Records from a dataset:
·····

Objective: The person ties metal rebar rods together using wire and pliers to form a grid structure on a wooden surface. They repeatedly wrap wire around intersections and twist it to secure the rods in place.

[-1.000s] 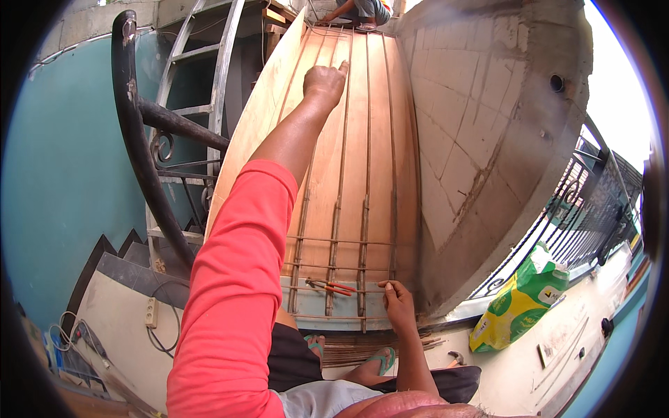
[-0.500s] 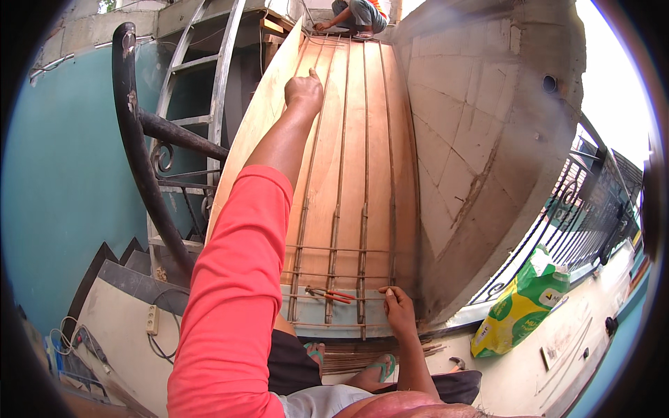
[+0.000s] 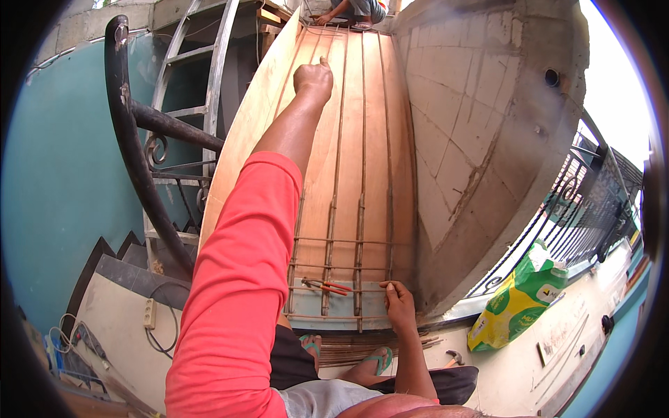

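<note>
My left hand [image 3: 313, 81] reaches far forward over the plywood panel [image 3: 320, 233], its arm in a red sleeve [image 3: 240, 279]. It is closed in a fist with one digit stuck up; the inside of the fist is hidden. Near me, my right hand [image 3: 400, 305] pinches the right end of a thin steel crossbar [image 3: 373, 287]. Long steel rebars [image 3: 360, 258] run lengthwise over the plywood, with several thin bars across their near ends. Red-handled pincers [image 3: 333, 287] rest on the bars, left of my right hand.
A concrete wall [image 3: 481, 139] flanks the panel on the right; a black handrail [image 3: 132, 139] and metal ladder [image 3: 212, 90] stand left. A person [image 3: 359, 10] crouches at the far end. A green-yellow sack [image 3: 519, 299], a hammer [image 3: 455, 358] and rods [image 3: 341, 352] lie nearby.
My left hand has moved slightly to the right and turned, with a different digit outline showing. My right hand stays at the crossbar's end. The whole view has shifted a little.
</note>
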The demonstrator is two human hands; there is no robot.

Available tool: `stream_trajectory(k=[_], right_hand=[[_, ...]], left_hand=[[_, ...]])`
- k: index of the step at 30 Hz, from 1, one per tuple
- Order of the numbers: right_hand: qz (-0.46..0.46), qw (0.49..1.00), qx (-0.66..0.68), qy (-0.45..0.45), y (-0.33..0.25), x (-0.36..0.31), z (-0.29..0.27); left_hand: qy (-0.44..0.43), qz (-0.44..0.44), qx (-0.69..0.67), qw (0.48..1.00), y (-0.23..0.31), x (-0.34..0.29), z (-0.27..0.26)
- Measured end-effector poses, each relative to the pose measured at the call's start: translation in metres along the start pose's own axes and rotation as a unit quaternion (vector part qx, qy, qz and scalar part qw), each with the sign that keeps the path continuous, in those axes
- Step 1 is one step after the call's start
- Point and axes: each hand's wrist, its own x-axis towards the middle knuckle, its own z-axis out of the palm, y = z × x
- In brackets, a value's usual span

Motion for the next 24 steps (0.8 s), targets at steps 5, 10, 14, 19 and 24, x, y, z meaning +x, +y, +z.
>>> stream_trajectory(k=[5, 10, 14, 19, 24], right_hand=[[-0.021, 1.0, 0.004, -0.011, 0.005, 0.002, -0.001], [-0.011, 1.0, 0.005, 0.0, 0.006, 0.003, -0.001], [-0.009, 1.0, 0.01, -0.003, 0.008, 0.002, -0.002], [0.003, 1.0, 0.003, -0.001, 0.008, 0.001, -0.002], [-0.006, 1.0, 0.013, -0.005, 0.011, 0.002, -0.003]], left_hand=[[0.019, -0.002, 0.017, 1.0, -0.001, 0.003, 0.009], [0.006, -0.006, 0.003, 1.0, 0.0, -0.003, -0.001], [0.0, -0.001, 0.005, 1.0, 0.002, -0.006, -0.001], [-0.001, 0.009, -0.001, 1.0, 0.006, -0.003, -0.002], [0.001, 0.003, -0.005, 1.0, 0.007, -0.002, 0.0]])
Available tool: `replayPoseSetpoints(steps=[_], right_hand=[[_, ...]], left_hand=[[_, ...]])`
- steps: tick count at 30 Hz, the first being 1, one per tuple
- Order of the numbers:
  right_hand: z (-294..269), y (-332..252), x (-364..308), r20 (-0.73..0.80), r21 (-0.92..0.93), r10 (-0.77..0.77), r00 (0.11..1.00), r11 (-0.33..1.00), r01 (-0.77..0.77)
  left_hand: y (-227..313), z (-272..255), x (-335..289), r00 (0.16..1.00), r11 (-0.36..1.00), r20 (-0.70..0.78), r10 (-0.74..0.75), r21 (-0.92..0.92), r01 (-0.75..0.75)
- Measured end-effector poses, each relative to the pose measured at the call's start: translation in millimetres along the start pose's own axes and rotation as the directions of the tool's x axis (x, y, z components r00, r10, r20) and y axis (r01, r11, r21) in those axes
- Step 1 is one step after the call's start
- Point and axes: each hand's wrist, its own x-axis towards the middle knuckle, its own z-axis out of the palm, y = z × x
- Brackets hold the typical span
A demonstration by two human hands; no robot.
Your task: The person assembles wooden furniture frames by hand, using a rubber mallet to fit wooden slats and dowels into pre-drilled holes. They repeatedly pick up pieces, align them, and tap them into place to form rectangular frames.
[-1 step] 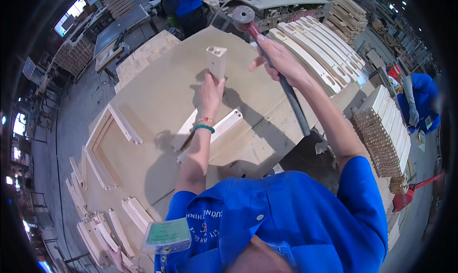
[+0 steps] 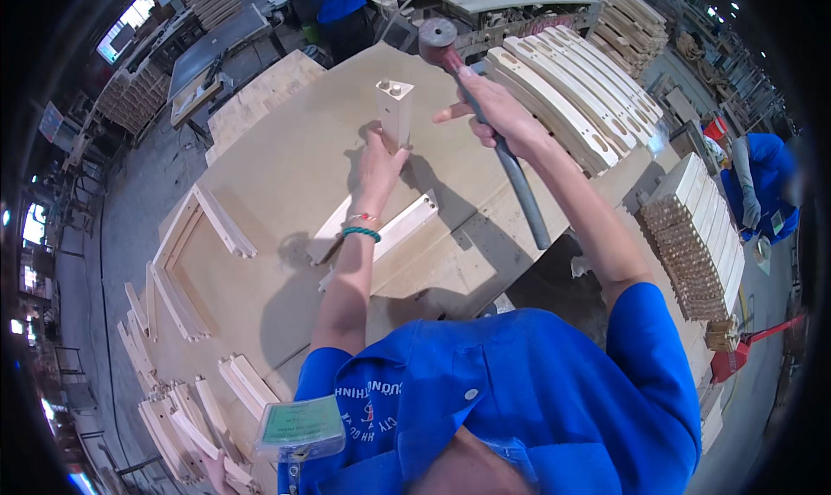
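Observation:
My left hand [image 2: 381, 162] is closed round a short pale wooden piece [image 2: 395, 118], standing upright, with dowels at its top end. Up and to the right, my right hand [image 2: 502, 114] grips a hammer [image 2: 521, 188] by its dark handle, forefinger stretched out. The hammer's round grey head [image 2: 438, 33] is raised at the upper right of the wooden piece, apart from it. Under my left forearm lie two more wooden pieces, one with dark holes in its end [image 2: 420, 214]. Their near ends are partly hidden by my arm.
Joined wooden parts [image 2: 186, 261] lie on the tan tabletop [image 2: 286, 140] at left. Loose strips and another person's hand [image 2: 215, 471] are at lower left. Slotted curved boards [image 2: 571, 97] lie at upper right. A stack of wood [image 2: 692, 235] and a co-worker [image 2: 766, 183] are at right.
My right hand has shifted slightly left, and the hammer's handle end has swung left. The wooden piece stays upright in my left hand, its top turned a little.

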Motion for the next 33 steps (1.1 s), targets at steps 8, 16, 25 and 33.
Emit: replayPoseSetpoints(steps=[8,16,25,33], right_hand=[[9.8,16.3,15.7,0.177,0.304,0.012,0.984,0.95,-0.066],[-44.5,19.4,-61.1,-0.066,0.034,0.017,0.998,0.999,-0.015],[-101.7,96.2,-127.8,-0.22,0.065,0.242,0.945,0.97,-0.233],[-124.6,114.4,-150.6,-0.202,0.122,0.292,0.935,0.954,-0.272]], left_hand=[[-94.3,-24.2,-15.5,0.962,0.915,0.248,-0.118,0.403,0.008],[-64.2,-159.2,-13.9,0.809,0.726,0.481,-0.337,-0.415,0.549],[-36.1,-204.8,-69.9,0.996,0.974,-0.061,0.072,0.219,-0.057],[17.4,-184.0,-78.5,0.997,0.849,-0.05,-0.057,0.523,0.074]])
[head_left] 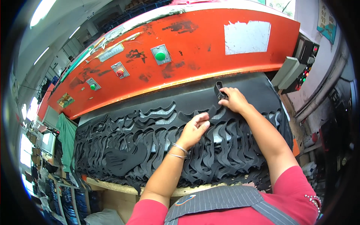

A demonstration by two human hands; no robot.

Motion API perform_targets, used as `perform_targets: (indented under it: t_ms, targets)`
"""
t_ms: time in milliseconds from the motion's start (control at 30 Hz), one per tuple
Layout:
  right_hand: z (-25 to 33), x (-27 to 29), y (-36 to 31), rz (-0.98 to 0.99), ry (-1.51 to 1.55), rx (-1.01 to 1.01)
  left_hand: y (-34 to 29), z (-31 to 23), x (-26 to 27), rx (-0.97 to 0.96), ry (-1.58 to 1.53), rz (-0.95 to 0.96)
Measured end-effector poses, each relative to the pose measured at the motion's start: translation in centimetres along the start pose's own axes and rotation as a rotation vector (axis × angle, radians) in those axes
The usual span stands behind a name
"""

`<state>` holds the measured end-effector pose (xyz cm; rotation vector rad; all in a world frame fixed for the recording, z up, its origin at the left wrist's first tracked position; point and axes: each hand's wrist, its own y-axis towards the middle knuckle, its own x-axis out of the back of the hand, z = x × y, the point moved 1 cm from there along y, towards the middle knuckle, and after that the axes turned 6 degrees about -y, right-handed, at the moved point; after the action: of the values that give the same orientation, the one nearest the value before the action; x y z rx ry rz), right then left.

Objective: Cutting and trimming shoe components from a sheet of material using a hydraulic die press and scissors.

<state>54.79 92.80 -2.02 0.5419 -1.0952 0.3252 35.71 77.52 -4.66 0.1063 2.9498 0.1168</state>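
Observation:
My right hand (234, 99) is closed round a dark, narrow loop-shaped cutting die (219, 87), which stands on the black sheet (195, 91) near the far side of the table. My left hand (194, 130) hovers lower and to the left, over the cut part of the sheet. Its fingers are loosely bent, with the thumb apart, and I see nothing held in them. Just beyond its fingertips lie curved black cut strips (187, 115). Wavy leftover webbing (221, 150) with holes covers the near part of the table.
Behind the table rises an orange machine beam (202, 48) with a green button (160, 56) and a red button (120, 72). A stack of flat black cut pieces (125, 160) lies on the left. At right is a control box (303, 77) with lights. A green cloth (66, 140) hangs at left.

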Motion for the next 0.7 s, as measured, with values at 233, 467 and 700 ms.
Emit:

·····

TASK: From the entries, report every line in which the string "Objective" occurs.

ANSWER FOR THIS EXERCISE:
Objective: The person ties metal rebar rods together using wire and pliers to form a grid structure on a wooden surface. They repeatedly wrap wire around intersections and twist it to secure the rods in place.
Objective: Cutting and trimming shoe components from a sheet of material using a hydraulic die press and scissors.

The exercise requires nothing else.